Willpower?

The irony of willpower is that it requires willpower to develop more of the same. The most obvious case in point is that meditation is an exercise of willpower that requires willpower. Willpower is what I’m missing most and it’s the thing I have the hardest time working on.

The most damning part is that willpower is something for which you can’t get a personal trainer, and which all the inspirational words in the world won’t change.

Step one is acceptance, right?

Comments:

  1. OK - so I accept that I have the willpower of a dead gnat.

    Hey, that's better - now I have accepted that, I feel good. Who needs willpower anyway
  2. It's amazing how much effort (or willpower) it takes to just sit.
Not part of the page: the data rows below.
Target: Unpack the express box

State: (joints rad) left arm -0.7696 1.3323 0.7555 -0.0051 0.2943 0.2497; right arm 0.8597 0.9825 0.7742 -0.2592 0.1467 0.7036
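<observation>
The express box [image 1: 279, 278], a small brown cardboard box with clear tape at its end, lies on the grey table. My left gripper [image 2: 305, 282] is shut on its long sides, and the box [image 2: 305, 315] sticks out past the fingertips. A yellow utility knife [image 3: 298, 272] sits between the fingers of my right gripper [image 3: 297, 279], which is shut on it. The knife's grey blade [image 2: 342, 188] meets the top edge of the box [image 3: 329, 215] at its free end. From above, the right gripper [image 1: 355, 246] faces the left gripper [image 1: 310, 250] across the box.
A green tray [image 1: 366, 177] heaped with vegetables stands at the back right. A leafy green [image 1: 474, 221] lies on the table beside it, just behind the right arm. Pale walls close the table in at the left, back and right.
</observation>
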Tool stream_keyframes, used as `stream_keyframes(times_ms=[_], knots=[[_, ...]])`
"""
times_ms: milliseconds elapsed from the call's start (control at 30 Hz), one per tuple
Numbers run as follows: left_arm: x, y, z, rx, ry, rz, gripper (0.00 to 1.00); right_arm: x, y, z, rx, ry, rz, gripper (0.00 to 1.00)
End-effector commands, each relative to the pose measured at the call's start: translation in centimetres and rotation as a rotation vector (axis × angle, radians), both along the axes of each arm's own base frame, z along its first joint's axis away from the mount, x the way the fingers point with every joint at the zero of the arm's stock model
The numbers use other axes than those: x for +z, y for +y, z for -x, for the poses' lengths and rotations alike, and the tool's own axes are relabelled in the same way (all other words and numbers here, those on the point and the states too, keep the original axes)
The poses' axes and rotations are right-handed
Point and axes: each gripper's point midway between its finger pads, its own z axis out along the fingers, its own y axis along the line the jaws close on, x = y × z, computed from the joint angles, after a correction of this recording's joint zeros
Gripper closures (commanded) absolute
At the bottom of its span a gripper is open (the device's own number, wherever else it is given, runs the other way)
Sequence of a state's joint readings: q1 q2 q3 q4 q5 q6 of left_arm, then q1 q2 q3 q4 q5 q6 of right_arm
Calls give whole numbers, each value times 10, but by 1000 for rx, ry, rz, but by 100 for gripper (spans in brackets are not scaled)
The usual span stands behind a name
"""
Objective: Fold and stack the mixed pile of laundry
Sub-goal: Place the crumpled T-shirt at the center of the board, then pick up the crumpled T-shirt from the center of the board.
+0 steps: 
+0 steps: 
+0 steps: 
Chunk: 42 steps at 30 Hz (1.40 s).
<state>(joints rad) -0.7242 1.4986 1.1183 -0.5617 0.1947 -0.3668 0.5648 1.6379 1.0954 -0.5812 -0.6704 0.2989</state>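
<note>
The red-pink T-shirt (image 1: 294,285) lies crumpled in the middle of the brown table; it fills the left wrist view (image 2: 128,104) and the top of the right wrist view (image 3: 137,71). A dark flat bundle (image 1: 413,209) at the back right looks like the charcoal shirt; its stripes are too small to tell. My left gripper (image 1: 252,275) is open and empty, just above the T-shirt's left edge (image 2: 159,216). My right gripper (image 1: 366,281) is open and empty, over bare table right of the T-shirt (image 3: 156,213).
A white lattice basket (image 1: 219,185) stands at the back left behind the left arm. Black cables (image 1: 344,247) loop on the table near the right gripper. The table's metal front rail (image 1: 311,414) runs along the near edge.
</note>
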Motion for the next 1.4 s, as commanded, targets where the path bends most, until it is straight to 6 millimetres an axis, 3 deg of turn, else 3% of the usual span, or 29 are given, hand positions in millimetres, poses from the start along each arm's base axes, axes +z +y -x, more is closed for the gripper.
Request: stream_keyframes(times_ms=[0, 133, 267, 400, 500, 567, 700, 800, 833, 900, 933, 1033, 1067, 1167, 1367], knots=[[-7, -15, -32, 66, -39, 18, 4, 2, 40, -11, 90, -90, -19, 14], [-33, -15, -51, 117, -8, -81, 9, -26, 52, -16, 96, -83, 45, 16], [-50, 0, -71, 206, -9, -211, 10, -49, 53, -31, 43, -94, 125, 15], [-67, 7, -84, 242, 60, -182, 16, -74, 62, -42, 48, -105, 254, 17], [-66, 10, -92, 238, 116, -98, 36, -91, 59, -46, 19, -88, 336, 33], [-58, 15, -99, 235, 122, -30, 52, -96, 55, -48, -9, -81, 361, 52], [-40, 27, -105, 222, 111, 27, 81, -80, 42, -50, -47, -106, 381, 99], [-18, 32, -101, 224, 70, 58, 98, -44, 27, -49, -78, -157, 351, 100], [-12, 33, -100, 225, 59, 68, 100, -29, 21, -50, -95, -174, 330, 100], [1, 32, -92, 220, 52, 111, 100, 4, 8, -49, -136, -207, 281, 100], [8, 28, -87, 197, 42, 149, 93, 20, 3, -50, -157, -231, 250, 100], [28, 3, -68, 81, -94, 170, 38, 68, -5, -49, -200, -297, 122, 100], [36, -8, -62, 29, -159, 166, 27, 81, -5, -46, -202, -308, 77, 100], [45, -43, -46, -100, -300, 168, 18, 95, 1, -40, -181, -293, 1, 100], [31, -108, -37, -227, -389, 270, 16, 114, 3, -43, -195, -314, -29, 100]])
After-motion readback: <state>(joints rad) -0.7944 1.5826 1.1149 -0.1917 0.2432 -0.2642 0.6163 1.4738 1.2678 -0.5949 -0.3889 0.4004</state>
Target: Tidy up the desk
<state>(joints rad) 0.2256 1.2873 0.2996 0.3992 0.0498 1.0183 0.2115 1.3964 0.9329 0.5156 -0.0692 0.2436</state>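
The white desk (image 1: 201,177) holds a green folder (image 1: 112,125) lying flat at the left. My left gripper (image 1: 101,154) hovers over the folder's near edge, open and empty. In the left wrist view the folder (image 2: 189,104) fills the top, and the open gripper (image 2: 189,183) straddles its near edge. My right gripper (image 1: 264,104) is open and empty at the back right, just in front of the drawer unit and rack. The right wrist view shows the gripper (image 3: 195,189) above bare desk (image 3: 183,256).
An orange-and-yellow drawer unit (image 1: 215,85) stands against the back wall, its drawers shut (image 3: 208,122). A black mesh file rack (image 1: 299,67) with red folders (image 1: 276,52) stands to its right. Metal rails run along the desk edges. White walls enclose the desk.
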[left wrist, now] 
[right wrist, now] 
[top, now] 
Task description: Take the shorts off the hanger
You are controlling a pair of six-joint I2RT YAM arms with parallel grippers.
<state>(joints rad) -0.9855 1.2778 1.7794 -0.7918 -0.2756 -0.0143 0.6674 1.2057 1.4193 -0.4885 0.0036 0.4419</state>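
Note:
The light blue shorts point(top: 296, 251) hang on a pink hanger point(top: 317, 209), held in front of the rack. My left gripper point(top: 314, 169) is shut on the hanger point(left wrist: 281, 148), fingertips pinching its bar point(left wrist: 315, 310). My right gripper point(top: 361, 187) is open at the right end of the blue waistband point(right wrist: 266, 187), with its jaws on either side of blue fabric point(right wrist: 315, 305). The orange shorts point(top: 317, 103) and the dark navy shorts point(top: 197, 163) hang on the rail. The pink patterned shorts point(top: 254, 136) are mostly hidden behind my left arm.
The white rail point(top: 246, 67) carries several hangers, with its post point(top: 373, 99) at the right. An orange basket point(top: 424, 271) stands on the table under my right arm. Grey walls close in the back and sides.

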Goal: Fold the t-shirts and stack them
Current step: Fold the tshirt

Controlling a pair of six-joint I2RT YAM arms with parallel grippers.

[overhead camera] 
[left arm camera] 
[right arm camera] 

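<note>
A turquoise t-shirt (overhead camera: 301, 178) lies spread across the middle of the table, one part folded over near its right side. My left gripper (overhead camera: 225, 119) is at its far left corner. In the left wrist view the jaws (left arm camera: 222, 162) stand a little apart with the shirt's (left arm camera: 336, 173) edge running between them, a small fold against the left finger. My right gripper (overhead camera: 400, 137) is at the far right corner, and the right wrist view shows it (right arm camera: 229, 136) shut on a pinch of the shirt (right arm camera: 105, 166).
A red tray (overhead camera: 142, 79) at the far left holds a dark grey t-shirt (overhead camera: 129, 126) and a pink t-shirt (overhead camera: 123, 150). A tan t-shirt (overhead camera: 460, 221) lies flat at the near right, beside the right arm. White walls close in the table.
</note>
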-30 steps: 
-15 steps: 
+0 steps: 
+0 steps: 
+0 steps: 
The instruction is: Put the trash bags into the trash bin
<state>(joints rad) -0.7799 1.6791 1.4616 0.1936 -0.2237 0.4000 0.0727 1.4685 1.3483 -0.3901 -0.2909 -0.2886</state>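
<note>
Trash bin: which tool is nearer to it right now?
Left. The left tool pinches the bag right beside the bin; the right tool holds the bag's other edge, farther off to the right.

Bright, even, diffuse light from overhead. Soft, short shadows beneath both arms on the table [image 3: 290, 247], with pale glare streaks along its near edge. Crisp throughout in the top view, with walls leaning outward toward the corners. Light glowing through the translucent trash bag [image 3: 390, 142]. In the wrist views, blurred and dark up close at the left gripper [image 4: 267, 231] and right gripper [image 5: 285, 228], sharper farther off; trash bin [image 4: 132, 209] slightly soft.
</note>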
It takes more effort to sit and focus on the breath than it does to ride a bike or go for a run.
  3. Quote:
    Originally Posted by Knitwitch View Post
    OK - so I accept that I have the willpower of a dead gnat.

    Hey, that's better - now I have accepted that, I feel good. Who needs willpower anyway


    Actually dead gnats meditate really well. At least they can sit still for long periods of time (until they rot away or something eats them).

    Palzang

  4. Yes I know Pali - it is because I have no willpower that I am able to sit .... once down, it is too much effort to get up!
  5. I actually meditate very little. I know I should do more, I recognise the benefits, and I'm not proud of the fact that certainly, in my opinion, I am not as diligent or dedicated as i should be.
    When I do meditate, it's for around five or ten minutes, and I find is uttely blissful.

    What a jerk!

    I know what you mean about Will, Matt!

  6. I consider myself to be very lucky in that my suffering (or the wish to be free from it) has provided me with the perfect motivation and through this motivation comes my will to power! I never knew I was so strong willed when I wanted something! I used to meditate because I thought I had do to get better; now I do it because I want to and because I would like to realise emptiness in this life time so I can help others.

    Fat chance.
  7. Quote:
    Originally Posted by Fresh Breeze View Post
    I consider myself to be very lucky in that my suffering (or the wish to be free from it) has provided me with the perfect motivation and through this motivation comes my will to power! I never knew I was so strong willed when I wanted something! I used to meditate because I thought I had do to get better; now I do it because I want to and because I would like to realise emptiness in this life time so I can help others.

    Fat chance.
    I think you've hit on something really important,FB, and I'm not sure it's about willpower, a grossly overrated faculty imo.

    Human beings are mainly water and, like water, tend to take the line of least resistance. The trick is to set up just such a line to our desired outcome. For example, if I want to get fit for our local half-marathon to raise money for a favourite charity, this outcome is persuasive enough to get me out of bed to train - on fine days. If I have managed to do this enough while enthusiasm lasts, a wet, windy day will still present me with the choice between getting up for a morning run, or turning over and going back to sleep. A persuasive outcome and some good runs in memory will enable me to channel my energy into getting and running.

    This is, of course, because that is where my attention is fixed. "Energy follows attention."

    Of course, we can always try willpower but it never worked for me. Habit has been far more useful. Only then can I congratulate myself on the apparent strength of my will! LOL

  8. I see what you mean; meditation is now part of my life in that it is a "habit". It is part of my routine to meditate early in the morning and early in the evening. Sometimes I do miss a session but I figure this is really important now so maybe it is my perception of meditation as a good thing (which ultimately I think it is). There is of course the "reward" factor still present.

    I never feel bliss, I never have any magical experiences as such, it is what it is but it is something I do because I can see the benefits. My motivation is high and even when I think I would rather read or watch television; I just ignore those thoughts and do it anyway.

    I have been sitting for nine months now and can't believe I still feel so motivated (I nomally lose interest in things fast and look for the next great thing); I just know this is "working" and it is absolutely no effort at all. I like it and it is teaching me so much about how things really are, plus there isn't anything else out there; it's all in my mind to start with.

    You know when you have this strong instinct that something is right? Well this is the "rightest" thing I have ever encountered and I hope it benefits others as it does me!